Content starts
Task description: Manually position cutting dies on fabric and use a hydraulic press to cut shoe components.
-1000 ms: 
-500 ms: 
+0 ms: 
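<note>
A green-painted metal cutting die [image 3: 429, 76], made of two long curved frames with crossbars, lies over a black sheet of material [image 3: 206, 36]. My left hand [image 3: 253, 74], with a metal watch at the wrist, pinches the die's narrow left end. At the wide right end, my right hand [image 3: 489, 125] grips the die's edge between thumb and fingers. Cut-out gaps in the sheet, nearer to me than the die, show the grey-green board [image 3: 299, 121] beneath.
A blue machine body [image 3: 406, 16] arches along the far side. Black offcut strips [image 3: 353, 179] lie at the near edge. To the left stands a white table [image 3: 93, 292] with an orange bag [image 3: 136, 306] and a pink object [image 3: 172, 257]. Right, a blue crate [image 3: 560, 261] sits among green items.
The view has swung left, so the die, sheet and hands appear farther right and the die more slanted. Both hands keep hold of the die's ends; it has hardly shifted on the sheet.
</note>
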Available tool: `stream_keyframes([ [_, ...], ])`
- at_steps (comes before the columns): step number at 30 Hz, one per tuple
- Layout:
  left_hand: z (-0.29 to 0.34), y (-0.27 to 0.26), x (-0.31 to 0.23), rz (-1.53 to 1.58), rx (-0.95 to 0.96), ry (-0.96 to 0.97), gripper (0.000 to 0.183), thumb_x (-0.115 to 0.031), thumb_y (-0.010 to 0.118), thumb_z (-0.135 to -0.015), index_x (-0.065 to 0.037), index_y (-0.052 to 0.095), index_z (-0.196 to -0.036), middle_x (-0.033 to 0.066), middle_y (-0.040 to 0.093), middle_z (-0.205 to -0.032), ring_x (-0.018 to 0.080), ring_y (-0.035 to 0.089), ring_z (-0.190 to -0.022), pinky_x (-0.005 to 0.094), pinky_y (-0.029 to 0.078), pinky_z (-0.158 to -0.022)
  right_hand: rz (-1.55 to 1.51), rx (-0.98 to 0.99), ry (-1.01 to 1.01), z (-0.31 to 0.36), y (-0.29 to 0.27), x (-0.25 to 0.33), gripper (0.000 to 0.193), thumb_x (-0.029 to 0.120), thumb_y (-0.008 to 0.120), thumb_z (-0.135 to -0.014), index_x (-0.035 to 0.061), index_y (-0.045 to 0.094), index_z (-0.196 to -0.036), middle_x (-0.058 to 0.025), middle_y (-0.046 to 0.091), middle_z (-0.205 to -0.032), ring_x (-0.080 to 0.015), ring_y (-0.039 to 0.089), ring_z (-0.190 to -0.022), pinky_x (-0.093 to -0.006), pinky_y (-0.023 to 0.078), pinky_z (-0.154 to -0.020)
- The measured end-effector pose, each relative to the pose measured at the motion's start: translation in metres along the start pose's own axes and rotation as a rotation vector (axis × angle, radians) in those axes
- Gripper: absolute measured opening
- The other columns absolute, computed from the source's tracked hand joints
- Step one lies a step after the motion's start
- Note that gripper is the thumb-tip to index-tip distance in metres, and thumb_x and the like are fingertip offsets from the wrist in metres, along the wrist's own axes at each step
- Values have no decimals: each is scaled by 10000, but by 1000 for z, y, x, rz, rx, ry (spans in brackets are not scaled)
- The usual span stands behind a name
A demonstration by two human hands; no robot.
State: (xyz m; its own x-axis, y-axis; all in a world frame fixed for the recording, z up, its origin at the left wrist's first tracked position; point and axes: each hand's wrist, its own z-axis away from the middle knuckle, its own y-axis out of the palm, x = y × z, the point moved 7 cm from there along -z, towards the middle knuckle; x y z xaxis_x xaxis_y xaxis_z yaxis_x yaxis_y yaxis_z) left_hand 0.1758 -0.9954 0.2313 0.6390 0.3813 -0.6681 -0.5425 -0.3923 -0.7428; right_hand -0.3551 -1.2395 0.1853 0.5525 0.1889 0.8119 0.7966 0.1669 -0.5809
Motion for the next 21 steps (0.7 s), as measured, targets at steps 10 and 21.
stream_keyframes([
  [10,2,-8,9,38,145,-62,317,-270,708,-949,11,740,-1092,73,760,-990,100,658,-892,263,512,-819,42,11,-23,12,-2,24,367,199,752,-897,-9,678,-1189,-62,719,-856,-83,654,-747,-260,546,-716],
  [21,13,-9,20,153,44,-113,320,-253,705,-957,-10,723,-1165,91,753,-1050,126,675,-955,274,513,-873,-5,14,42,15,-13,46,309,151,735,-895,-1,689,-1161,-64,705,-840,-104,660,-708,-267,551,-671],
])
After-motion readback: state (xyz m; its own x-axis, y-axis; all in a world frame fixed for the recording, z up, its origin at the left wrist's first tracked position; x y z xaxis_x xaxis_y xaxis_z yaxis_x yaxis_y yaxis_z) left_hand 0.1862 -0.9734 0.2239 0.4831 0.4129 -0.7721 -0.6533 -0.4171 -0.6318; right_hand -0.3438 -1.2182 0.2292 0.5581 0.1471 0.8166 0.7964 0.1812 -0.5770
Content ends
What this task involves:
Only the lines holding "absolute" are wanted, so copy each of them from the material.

Your solution:
- Gripper: absolute measured opening
- The other columns absolute, computed from the source's tracked hand joints

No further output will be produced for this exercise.